[After 50 years, Spencer Haywood’s rookie season with the ABA Denver Rockers remains the stuff of basketball legend. He was the ABA’s Most Valuable Player, Most Valuable Player in the league’s all-star game, rookie of the year, and a unanimous choice on the all-league team. He also snatched the league scoring and rebounding titles, set records in both categories during the ABA playoffs, and smashed the league’s single-game scoring record with 59 points. All at the tender age of 20.
This article from Denver Post reporter Frank Haraway offers a nice overview of Haywood’s record-breaking season and captures the young superstar’s frenetic travels heading into his sophomore ABA season. Pay attention to Haraway’s mention of Haywood’s summer trip to Panama. Unbeknownst to Haraway, it was the turning point. After Panama, Haywood’s days in Denver were numbered.
Haywood was in Panama with a traveling American all-star basketball team. Between games, the American players gathered to shoot the breeze, and Haywood kept turning the conversation to his brand-new $1.9 million mega contract with Denver, which he swore set him up for life. Finally, NBA veteran Archie Clark spoke up, pointing out several flaws in Haywood’s new deal. As Haywood told me, Archie’s honest critique was the start of his profound, festering dissatisfaction with Denver and the ABA.
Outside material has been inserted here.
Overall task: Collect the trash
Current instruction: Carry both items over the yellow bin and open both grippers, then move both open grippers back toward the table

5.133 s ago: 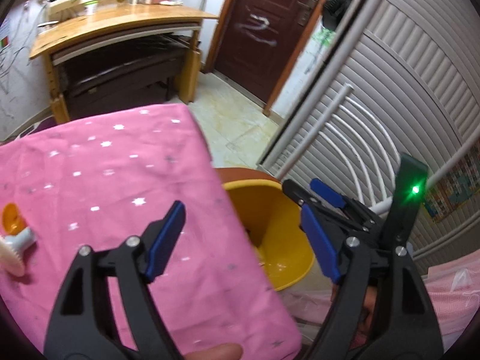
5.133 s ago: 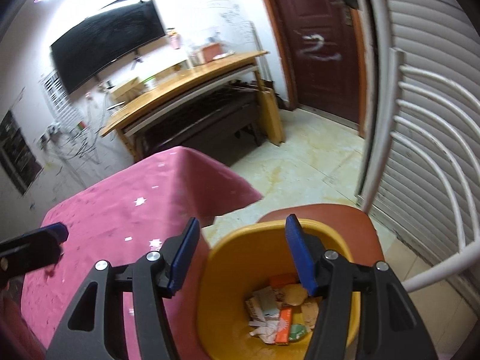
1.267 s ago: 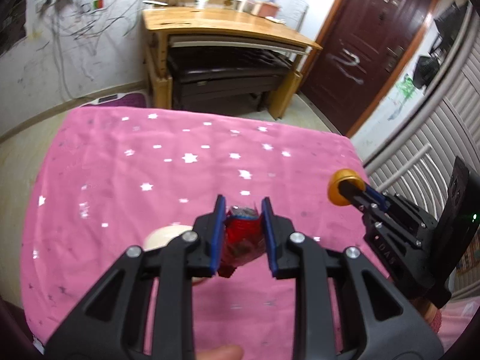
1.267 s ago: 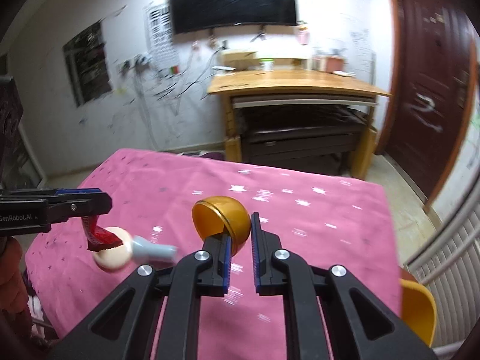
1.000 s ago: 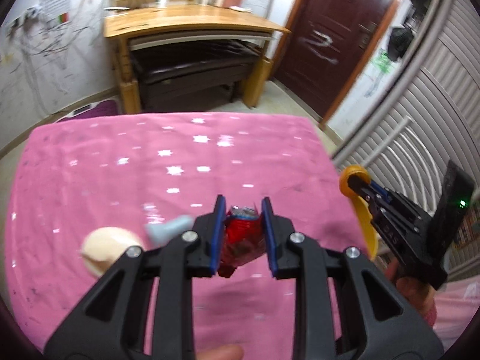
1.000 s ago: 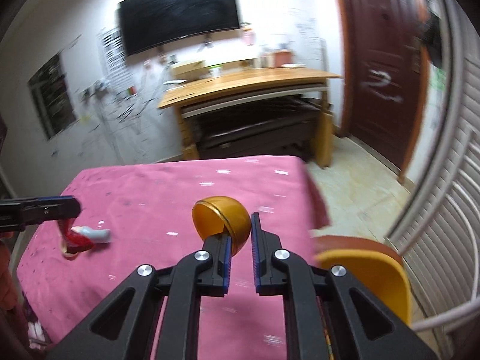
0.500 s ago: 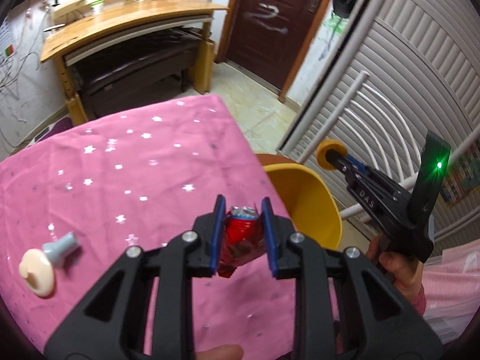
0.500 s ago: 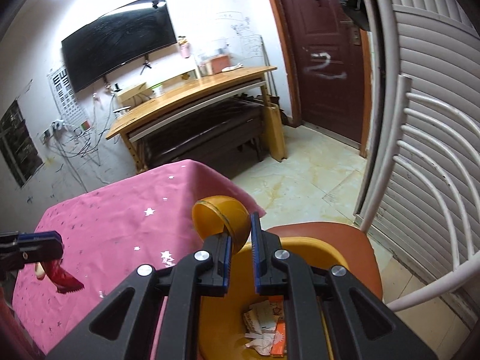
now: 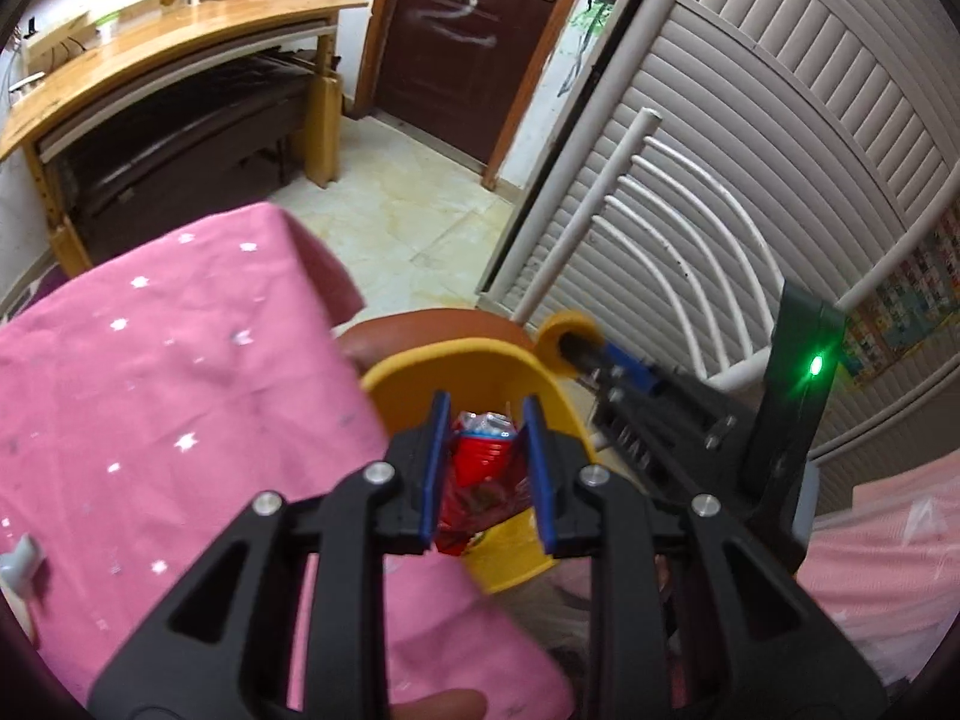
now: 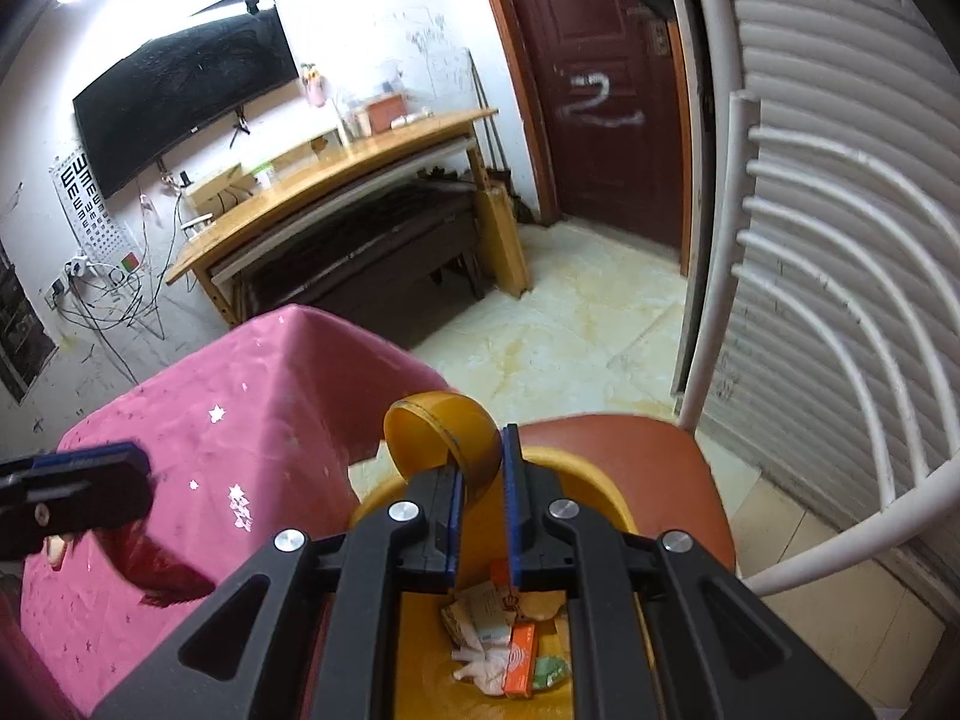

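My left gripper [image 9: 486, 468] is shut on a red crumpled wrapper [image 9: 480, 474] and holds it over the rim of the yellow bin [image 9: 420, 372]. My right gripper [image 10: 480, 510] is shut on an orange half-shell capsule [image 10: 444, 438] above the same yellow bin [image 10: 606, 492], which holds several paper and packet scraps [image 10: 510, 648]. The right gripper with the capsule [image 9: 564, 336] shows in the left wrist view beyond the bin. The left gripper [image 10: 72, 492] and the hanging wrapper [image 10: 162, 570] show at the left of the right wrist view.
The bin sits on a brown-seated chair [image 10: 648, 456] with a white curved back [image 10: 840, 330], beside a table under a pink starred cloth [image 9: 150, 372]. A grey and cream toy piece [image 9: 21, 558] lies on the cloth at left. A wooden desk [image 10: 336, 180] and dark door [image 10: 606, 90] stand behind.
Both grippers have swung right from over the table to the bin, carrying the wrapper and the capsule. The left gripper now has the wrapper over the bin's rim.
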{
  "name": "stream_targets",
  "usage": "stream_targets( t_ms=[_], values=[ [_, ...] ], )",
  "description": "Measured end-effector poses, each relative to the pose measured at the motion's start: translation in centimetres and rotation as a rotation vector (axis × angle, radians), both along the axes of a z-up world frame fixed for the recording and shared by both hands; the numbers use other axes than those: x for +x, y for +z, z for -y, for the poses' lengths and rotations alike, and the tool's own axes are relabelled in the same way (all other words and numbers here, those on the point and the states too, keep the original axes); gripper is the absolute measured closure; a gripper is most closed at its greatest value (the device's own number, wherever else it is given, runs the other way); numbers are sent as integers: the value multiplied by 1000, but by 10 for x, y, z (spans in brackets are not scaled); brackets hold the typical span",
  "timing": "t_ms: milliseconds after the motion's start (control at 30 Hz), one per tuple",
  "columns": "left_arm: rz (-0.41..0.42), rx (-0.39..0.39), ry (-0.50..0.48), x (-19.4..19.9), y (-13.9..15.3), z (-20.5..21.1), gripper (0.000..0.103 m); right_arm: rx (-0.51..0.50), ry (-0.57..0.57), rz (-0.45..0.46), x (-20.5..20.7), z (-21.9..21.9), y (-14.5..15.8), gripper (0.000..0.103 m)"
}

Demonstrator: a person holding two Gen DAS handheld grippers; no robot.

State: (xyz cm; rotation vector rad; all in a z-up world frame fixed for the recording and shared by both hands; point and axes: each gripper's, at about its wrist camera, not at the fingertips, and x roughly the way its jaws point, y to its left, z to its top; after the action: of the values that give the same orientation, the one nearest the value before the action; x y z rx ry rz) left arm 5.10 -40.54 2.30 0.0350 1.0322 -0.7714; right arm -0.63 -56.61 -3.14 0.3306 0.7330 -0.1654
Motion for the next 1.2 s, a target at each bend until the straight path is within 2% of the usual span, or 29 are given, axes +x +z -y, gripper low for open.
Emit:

By the time Haraway’s hopeful article hit the newsstands, Haywood had been suspended from the Rockets for demanding to renegotiate his contract, and his hard-charging new agent Al Ross was offering up his client to several NBA teams. The rest is pro basketball history and the end of the NBA’s four-year rule, which required that players could only enter the league if their college class had graduated. Haywood’s class still had another season to go before graduation.
But for now, let’s forget the Panama trip. Let’s revel in Haywood’s super-charged rookie season in the ABA. It was a thing of beauty.]

When you’re talking about a fellow who was a pauper all of his childhood and adolescent life, a hardship case at the age of 19, and one who signed a $1.9 million contract at the age of 20, it’s hard not to start out by talking about money.
Now Haywood is 21 years old. The fabulous contract that a Denver bank executive had to sign for him last March because the 6-foot-9 sensation of the American Basketball Association was not yet of legal age, now bears Spencer’s own signature. He became 21 last April 22.
In his first year as a pro, he won the ABA scoring title with an average that would have been an even 30 points had he tallied just one more free throw. He also won the rebounding championship with an average of 19.49, and set the league’s playoff scoring record with an average of 36.7, plus the playoff rebound record of 19.8. He broke the ABA one-game scoring record with 59 points.
He won such accolades as the ABA’s Most Valuable Player, Most Valuable Player in the All-Star game, Rookie of the Year, and was a unanimous choice on the all-league team.
Before the season was over, the Denver Rockets owners were startled by “fantastic offers” from two National Basketball Association teams if he would jump the ABA. They tore up his old multi-year contract that called for what Haywood says was “a lot, a lot more than the $250,000,” generally hinted in the press.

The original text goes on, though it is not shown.